Mohammed, Rania Youth Center Director
When one looks into
the eyes of Khalid Qadir Mohammed, one cannot help but see the passion and love
for his people.
Born in 1975 in the
city of Rania, Khalid is the oldest of eleven brothers and sisters. “My generation was born into a troubled
political time. Under the
Ba’athist party,” he told CPTers. “Many
Kurds were murdered, hurt, arrested and disappeared…Because I am the oldest, I
was responsible for my brothers and sisters especially since my father became
ill while I was still young. I
tried to educate them and I left school to make money for my family by selling
cigarettes. I loved to read even
though there were few books written in Kurdish but there were books written in
Arabic and many Arabic newspapers and I read as much as I could.”
In 1989, Khalid and
his friend Omer were abducted at gunpoint by Saddam Hussein’s soldiers and
taken to two different prisons; first in Kirkuk then in Baghdad. “I was taken through seven doors
into the basement of the prison and there I saw hell,” he told CPTers. Khalid spent one year in this hell.
Released from prison
with an order to join the Ba’athist military, Khalid hid in the mountains until
the day of the 1991 uprising.
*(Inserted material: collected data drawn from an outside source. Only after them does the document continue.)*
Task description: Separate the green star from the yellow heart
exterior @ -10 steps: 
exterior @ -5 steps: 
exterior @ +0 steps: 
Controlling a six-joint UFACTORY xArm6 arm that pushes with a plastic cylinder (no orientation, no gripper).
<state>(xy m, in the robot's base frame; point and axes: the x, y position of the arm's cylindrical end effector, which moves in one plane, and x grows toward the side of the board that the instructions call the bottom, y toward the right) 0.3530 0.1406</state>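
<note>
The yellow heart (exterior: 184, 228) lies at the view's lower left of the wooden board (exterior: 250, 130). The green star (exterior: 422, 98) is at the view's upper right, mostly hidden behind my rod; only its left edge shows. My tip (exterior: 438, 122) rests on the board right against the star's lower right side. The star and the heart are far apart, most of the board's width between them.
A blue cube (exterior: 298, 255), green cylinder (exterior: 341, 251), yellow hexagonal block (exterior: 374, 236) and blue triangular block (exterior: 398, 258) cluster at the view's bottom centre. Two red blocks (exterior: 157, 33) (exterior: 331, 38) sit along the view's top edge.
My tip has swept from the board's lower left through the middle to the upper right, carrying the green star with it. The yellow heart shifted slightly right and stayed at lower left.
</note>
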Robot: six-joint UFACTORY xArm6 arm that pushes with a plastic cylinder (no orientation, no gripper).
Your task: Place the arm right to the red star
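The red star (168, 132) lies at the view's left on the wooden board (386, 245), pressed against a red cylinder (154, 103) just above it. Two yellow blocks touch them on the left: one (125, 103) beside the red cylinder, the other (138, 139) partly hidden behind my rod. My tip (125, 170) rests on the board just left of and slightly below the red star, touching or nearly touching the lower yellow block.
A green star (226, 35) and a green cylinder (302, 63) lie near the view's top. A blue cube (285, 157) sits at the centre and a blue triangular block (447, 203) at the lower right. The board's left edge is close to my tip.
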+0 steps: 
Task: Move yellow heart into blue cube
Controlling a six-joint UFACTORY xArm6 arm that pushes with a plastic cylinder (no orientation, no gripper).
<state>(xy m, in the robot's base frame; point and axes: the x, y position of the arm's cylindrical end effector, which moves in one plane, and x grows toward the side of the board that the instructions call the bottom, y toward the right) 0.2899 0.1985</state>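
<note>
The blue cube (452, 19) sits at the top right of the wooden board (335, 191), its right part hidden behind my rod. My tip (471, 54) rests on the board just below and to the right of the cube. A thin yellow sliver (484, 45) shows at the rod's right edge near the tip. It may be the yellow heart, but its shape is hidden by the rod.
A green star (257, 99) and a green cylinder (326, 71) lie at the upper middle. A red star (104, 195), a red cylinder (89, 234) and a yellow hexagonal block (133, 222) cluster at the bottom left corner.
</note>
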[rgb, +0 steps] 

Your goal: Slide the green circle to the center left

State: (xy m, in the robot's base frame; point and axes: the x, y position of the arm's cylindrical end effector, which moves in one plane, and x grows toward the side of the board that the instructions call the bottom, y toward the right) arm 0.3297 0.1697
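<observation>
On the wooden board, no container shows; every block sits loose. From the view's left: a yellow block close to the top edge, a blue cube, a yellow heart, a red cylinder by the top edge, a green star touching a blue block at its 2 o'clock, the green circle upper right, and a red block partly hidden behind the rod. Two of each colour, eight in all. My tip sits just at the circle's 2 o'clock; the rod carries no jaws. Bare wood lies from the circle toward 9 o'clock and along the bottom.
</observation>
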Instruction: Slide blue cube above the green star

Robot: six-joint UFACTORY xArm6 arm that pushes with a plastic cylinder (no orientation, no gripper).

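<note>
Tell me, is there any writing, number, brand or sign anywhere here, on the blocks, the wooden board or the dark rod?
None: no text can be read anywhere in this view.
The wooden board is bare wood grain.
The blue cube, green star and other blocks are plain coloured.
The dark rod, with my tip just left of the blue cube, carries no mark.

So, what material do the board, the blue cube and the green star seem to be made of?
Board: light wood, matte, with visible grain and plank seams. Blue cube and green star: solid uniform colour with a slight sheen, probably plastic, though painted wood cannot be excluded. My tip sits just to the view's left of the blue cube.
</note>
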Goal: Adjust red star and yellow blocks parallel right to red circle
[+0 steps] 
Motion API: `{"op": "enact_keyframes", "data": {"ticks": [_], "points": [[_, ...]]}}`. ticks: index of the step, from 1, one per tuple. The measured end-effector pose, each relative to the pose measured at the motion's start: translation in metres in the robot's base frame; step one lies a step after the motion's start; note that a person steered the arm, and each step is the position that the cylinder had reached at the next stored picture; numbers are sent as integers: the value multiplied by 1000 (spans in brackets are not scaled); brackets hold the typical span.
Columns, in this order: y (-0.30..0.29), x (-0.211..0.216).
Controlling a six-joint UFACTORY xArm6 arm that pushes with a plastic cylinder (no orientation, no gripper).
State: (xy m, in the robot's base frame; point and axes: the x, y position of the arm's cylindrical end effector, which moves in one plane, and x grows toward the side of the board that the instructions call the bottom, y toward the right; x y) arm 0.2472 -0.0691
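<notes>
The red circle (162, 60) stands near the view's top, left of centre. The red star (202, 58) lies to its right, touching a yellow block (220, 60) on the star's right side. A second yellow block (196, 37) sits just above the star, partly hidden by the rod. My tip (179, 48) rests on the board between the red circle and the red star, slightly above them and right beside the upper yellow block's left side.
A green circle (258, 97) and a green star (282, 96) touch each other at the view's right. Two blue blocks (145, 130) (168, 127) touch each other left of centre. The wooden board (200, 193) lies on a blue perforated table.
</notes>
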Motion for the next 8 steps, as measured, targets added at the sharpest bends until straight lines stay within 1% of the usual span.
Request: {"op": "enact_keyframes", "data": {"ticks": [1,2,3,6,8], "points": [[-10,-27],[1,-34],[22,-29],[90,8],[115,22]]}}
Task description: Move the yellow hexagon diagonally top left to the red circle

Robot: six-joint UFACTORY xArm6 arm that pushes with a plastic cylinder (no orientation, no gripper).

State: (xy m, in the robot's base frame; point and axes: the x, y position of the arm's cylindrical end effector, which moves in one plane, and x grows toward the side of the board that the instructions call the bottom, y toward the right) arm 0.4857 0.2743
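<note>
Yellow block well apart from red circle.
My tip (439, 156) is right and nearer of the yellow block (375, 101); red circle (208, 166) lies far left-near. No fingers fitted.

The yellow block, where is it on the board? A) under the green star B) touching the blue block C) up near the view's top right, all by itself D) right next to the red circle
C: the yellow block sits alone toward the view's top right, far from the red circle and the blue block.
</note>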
When
the uprising failed, Khalid made the long trek towards Iran where he saw many
people die along the way, mostly old people and children.
After the U.N.
established the northern “no-fly” zone, Khalid and his family, returned to
Rania. Determined to do more than
just make money, Khalid started the Rania Youth Center with the support of
Kurdistan Save the Children.
“We started out with one room and some broken down furniture that
the government donated to us,” he said.
“We started one English language course and then a course in
tailoring. Then we got one
computer and we had fifty students learning Word Program on that one
Khalid is now the director
of the Rania Youth Center, which serves about 200 youth a day. The Center offers fine arts classes,
computer programming, music, and sports. It has a library and puts out a weekly newspaper.
Khalid recognizes the
importance of remembering where his people came from in order to make a better
future. He is determined that the
Kurdish people will not be erased from history. He is also
trying to connect the hands of his people to the hands of the international
community. These are still
uncertain times for the Kurds. “There are still extremist groups that believe the
Kurdish people have no right to live,” he said. Khalid knows that the Kurds still have a fight on their hands
for their very existence. “However,
this fight will not be with guns or weapons,” he said. “This fight will be through discovering
ourselves and rebuilding and the youth should be leading the way.”